In 1330 (or 1332) he ventured to go to India to seek employment in the government of the Sultanate of Delhi. Rather than taking the normal ocean route across the Arabian Sea to the western coast of India, he traveled north through Egypt and Syria to Asia Minor. After touring that region, he crossed the Black Sea to the plains of West Central Asia. He then, owing to fortuitous circumstances, made a westward detour to visit Constantinople, capital of the Byzantine Empire, in the company of a Turkish princess. Returning to the Asian steppes, he traveled eastward through Transoxiana, Khurasan, and Afghanistan, arriving at the banks of the Indus River in September 1333 (or 1335).

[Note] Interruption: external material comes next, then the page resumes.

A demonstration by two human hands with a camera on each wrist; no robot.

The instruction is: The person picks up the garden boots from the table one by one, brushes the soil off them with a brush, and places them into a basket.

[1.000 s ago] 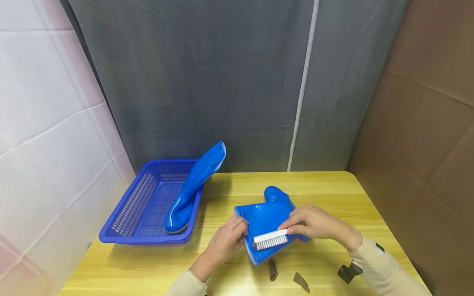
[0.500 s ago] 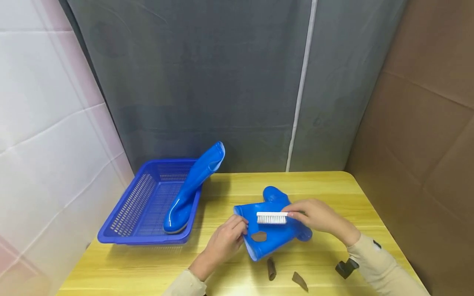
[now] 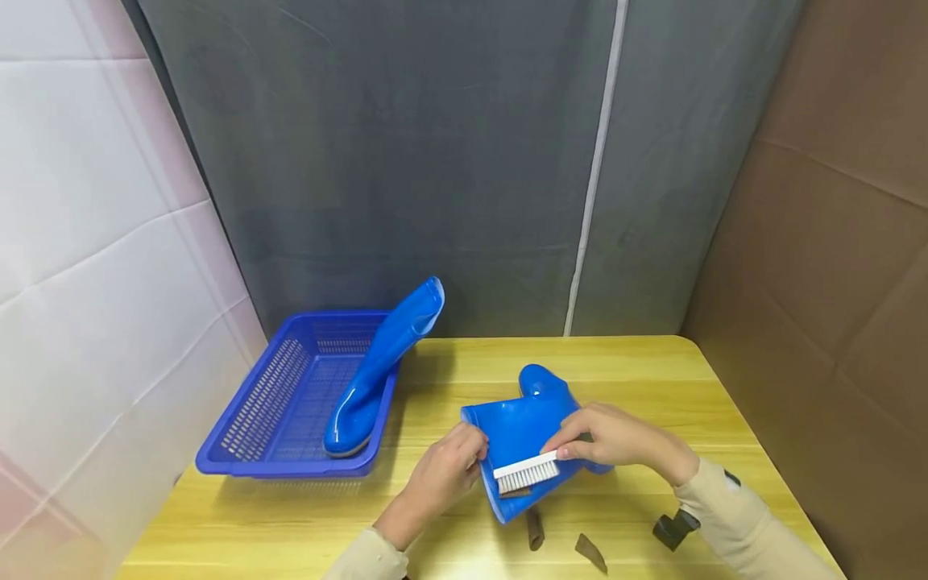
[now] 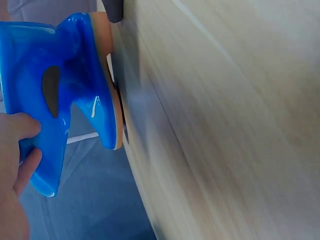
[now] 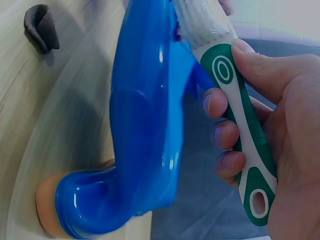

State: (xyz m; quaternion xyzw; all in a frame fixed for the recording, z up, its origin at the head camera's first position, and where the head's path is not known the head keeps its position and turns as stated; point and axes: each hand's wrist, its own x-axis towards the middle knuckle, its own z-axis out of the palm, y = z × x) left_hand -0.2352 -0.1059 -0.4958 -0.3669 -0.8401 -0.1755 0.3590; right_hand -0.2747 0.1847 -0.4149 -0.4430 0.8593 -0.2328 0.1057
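my left hand (image 3: 442,475) grips the blue boot (image 3: 525,419) lying on the counter (image 3: 652,379); my right hand (image 3: 612,439) curls around the brush (image 3: 525,471), bristles seemingly touching it.

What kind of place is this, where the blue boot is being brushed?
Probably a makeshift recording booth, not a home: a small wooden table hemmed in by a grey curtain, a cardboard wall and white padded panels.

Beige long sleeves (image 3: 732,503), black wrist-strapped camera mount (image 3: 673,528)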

Map 1: Cities of Eurasia and Africa in the Fourteenth Century
He spent eight years in India, most of that time occupying a post as a
qadi
, or judge, in the government of Muhammad Tughluq, Sultan of Delhi. In 1341 the king appointed him to lead a diplomatic mission to the court of the Mongol emperor of China. The expedition ended disastrously in shipwreck off the southwestern coast of India, leaving Ibn Battuta without employment or resources. For a little more than two years he traveled about southern India, Ceylon, and the Maldive Islands, where he served for about eight months as a
qadi
under the local Muslim dynasty. Then, despite the failure of his ambassadorial mission, he resolved in 1345 to go to China on his own. Traveling by sea, he visited Bengal, the coast of Burma, and the island of Sumatra, then continued on to Guangzhou. The extent of his visit to China is uncertain but was probably limited to the southern coastal region.